As one reader noted in my Live Online discussion yesterday, neither the vice president, in his comments on the attack, nor any of his staff have apparently expressed condolences nor acknowledged the loss of life in any way.
Diplomacy Watch
Helene Cooper writes in the New York Times: "In the span of just two weeks, the United States has agreed to hold high-level contacts with Iran and Syria, and to start down the path toward formal diplomatic recognition of North Korea."
By contrast: "As recently as Jan. 12, Secretary of State Condoleezza Rice repeated what has been a constant of Bush foreign policy: a refusal to bestow on Iran, Syria and North Korea the legitimacy of diplomatic engagement as long as they refuse to bend on disputed issues.
"'That's not diplomacy,' Ms. Rice said before a Senate panel, in defending the administration's stand on Iran and Syria. 'That's extortion.'
"Administration officials insisted Wednesday that the new overtures, including an agreement to join Iran and Syria in talks on Iraq, did not mean there had been a change in policy. 'There is no crack,' the White House spokesman, Tony Snow, said. 'A number of people have been characterizing U.S. participation in a regional meeting as a change in policy; it is nothing of the sort.'
"But foreign policy experts, administration critics on Capitol Hill and former diplomats disagreed, saying the administration appeared to have recognized the extent to which it had tied its own hands by insisting on talking only to friends. Even Ms. Rice had called the opening to Tehran and Damascus a 'diplomatic initiative.'"

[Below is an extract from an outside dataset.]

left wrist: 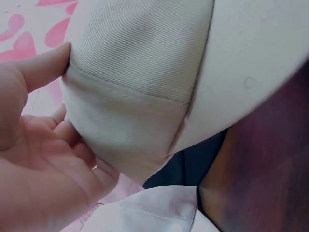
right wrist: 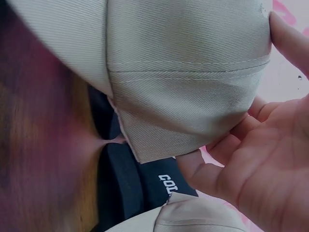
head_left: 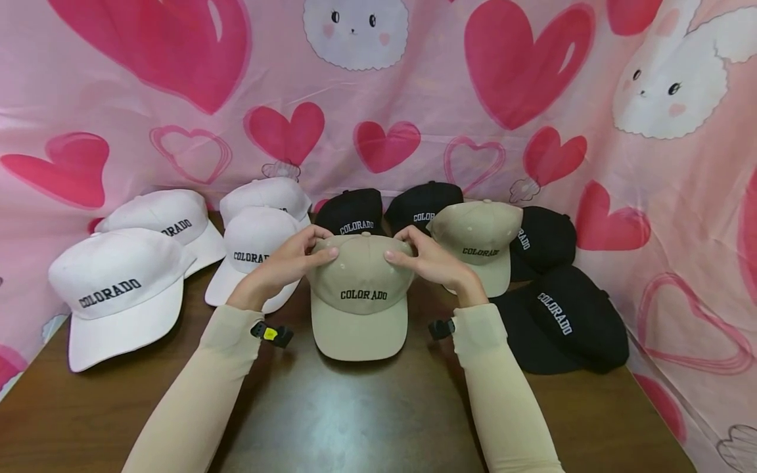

Snow was quite the contortionist on this issue at yesterday's briefing, definitively asserting that the Bush administration is both taking the diplomatic route -- and isn't:
"Q Why are you so defensive about going the diplomatic route?
" MR. SNOW: We're not. As a matter of fact, we've been going the diplomatic route all along. We're not being defensive. What we're trying to do is clarify. . . . "
And later:
" Q I don't understand what the problem is, why you're going so far out of your way to say, what we're doing now shouldn't be interpreted as reaching out diplomatically to Iran and Syria.